• What to work on
In the entries below, find every line with "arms" and copy it.

(Data records)
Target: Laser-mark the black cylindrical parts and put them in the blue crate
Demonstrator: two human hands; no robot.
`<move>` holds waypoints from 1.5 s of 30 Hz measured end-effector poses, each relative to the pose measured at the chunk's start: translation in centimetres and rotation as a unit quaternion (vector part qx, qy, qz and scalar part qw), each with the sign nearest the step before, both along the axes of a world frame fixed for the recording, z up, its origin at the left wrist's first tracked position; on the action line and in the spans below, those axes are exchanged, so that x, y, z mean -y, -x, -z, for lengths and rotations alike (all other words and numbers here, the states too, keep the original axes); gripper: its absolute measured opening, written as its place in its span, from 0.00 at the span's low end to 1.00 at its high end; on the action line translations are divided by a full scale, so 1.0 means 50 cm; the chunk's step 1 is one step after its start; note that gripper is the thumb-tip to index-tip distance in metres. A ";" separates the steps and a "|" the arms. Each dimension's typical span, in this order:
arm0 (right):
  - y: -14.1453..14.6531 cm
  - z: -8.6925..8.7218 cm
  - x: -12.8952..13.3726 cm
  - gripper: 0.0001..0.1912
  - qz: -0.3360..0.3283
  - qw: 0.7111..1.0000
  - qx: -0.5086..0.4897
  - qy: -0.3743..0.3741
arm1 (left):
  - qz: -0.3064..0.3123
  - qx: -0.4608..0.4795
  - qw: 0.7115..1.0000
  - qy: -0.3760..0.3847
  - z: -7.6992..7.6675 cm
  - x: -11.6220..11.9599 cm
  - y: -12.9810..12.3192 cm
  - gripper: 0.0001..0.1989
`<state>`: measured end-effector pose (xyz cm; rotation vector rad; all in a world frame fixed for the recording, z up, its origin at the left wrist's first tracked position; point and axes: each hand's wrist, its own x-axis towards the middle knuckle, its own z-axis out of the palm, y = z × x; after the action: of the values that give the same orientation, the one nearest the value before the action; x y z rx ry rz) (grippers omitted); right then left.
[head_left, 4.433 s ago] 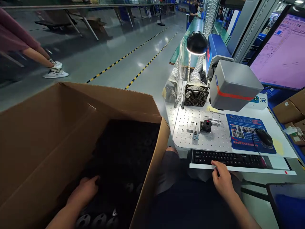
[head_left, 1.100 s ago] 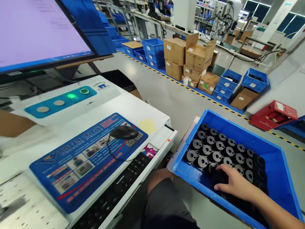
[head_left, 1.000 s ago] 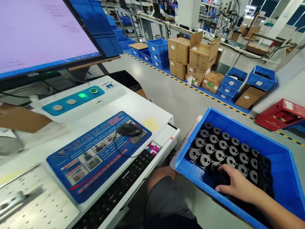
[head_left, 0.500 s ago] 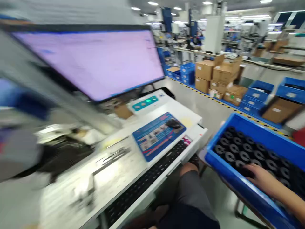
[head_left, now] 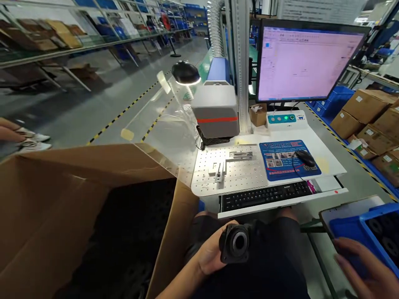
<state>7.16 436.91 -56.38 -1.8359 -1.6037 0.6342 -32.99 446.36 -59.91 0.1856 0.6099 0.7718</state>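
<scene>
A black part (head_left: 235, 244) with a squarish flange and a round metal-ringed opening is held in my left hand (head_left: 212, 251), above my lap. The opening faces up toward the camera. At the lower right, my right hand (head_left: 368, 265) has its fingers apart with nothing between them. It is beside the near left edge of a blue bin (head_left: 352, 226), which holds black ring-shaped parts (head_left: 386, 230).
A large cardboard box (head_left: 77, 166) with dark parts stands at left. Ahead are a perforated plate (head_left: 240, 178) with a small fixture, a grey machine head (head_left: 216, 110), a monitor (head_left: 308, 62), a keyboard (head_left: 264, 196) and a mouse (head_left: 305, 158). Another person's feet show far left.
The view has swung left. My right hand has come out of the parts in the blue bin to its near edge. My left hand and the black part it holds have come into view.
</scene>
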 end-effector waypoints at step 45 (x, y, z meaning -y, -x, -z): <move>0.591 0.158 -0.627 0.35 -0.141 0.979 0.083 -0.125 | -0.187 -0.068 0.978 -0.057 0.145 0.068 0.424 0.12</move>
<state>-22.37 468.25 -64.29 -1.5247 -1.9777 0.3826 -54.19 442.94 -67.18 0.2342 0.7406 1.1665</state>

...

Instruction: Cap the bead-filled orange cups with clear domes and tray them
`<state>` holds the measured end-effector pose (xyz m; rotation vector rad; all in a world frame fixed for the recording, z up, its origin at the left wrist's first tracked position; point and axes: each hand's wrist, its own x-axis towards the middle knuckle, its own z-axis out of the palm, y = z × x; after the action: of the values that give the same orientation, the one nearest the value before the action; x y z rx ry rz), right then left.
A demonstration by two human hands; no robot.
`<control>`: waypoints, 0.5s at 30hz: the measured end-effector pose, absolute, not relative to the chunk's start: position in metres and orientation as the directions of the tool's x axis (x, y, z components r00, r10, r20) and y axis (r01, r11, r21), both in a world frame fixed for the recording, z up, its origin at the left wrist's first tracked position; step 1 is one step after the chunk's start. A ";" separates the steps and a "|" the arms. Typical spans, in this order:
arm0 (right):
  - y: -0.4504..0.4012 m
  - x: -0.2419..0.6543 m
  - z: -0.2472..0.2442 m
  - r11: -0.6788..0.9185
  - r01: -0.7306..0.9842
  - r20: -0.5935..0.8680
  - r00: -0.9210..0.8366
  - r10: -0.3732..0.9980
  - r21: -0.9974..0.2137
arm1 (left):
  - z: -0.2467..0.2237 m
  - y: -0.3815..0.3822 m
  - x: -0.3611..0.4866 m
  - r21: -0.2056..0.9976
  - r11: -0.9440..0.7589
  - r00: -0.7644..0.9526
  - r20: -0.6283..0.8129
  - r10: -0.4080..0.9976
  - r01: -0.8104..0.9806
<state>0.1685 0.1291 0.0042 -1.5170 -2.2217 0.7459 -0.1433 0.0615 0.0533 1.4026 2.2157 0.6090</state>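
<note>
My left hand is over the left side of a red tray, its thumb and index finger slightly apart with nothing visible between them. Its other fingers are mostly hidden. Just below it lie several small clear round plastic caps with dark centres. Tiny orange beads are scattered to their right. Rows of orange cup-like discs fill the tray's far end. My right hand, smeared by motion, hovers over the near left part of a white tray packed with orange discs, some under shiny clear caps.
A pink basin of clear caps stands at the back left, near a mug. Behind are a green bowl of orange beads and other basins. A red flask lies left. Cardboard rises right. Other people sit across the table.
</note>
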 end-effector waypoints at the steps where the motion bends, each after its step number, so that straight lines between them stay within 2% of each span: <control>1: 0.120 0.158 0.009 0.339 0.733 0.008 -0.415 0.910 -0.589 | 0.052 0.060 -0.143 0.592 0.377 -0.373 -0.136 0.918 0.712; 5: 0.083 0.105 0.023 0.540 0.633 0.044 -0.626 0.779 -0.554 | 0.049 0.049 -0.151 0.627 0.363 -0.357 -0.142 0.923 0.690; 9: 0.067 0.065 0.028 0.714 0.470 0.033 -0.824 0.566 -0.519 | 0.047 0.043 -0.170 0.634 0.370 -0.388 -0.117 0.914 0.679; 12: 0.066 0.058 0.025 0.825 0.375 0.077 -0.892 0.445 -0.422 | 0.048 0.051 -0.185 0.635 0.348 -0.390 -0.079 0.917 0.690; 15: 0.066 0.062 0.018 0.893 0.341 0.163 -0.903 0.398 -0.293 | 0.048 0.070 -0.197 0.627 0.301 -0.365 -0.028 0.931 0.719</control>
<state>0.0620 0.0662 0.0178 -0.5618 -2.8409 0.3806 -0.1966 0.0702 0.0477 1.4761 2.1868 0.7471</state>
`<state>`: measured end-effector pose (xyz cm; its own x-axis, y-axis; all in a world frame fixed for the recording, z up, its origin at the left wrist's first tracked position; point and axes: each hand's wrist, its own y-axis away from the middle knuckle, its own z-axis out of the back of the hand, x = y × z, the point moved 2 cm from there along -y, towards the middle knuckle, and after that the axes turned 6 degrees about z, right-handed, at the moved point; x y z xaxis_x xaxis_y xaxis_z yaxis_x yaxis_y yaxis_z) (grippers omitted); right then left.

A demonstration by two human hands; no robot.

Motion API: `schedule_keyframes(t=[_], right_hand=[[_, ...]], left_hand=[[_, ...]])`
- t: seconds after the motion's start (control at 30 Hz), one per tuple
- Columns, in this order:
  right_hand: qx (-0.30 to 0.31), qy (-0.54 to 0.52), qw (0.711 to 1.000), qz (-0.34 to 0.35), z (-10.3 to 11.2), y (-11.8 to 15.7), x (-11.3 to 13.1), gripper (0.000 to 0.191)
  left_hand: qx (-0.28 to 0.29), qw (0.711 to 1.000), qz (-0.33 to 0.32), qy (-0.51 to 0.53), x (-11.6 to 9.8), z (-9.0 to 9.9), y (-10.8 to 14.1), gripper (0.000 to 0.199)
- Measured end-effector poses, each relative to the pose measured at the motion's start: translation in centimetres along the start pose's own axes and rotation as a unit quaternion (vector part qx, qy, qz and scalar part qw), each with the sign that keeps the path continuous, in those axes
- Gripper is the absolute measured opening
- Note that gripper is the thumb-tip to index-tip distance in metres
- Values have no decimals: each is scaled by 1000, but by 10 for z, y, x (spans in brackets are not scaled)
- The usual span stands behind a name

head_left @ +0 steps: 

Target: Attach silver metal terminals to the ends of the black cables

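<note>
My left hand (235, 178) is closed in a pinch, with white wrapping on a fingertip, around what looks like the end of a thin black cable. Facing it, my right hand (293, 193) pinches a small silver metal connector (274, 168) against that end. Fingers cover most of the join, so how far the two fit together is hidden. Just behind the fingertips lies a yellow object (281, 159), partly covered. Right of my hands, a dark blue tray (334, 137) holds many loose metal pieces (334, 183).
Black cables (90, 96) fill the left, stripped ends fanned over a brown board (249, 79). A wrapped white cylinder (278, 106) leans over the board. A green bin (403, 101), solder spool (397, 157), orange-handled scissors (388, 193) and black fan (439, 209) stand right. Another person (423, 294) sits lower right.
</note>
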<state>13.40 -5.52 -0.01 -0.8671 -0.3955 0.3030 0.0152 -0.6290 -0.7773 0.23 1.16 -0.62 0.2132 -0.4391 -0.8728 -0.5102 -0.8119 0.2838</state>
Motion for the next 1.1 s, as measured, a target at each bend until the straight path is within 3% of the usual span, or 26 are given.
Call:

• Response to this exercise
`<move>` holds waypoints from 1.5 s of 30 Hz measured end-effector poses, each relative to the pose measured at the chunk's start: translation in centimetres and rotation as a unit quaternion (vector part qx, qy, qz and scalar part qw), each with the sign nearest the step before, both along the axes of a world frame fixed for the recording, z up, its origin at the left wrist's first tracked position; on the action line and in the spans below, those axes are exchanged, so that x, y, z mean -y, -x, -z, for lengths and rotations alike (all other words and numbers here, the states too, keep the original axes); gripper: its absolute measured opening, written as its place in its span, from 0.00 at the span's low end to 1.00 at its high end; on the action line translations are divided by a full scale, so 1.0 means 50 cm; the chunk's step 1 is one step after its start; note that gripper is the thumb-tip to index-tip distance in metres. A ";" separates the steps and a "|" the arms. Each dimension's typical span, in this order:
`<control>`: waypoints, 0.5s at 30hz: the measured end-effector pose, absolute, not relative to the chunk's start: position in metres and orientation as the directions of the tool's x axis (x, y, z components r00, r10, r20) and y axis (r01, r11, r21), both in a world frame fixed for the recording, z up, its origin at the left wrist's first tracked position; step 1 is one step after the chunk's start. A ";" separates the steps and a "|" the arms. Typical spans, in this order:

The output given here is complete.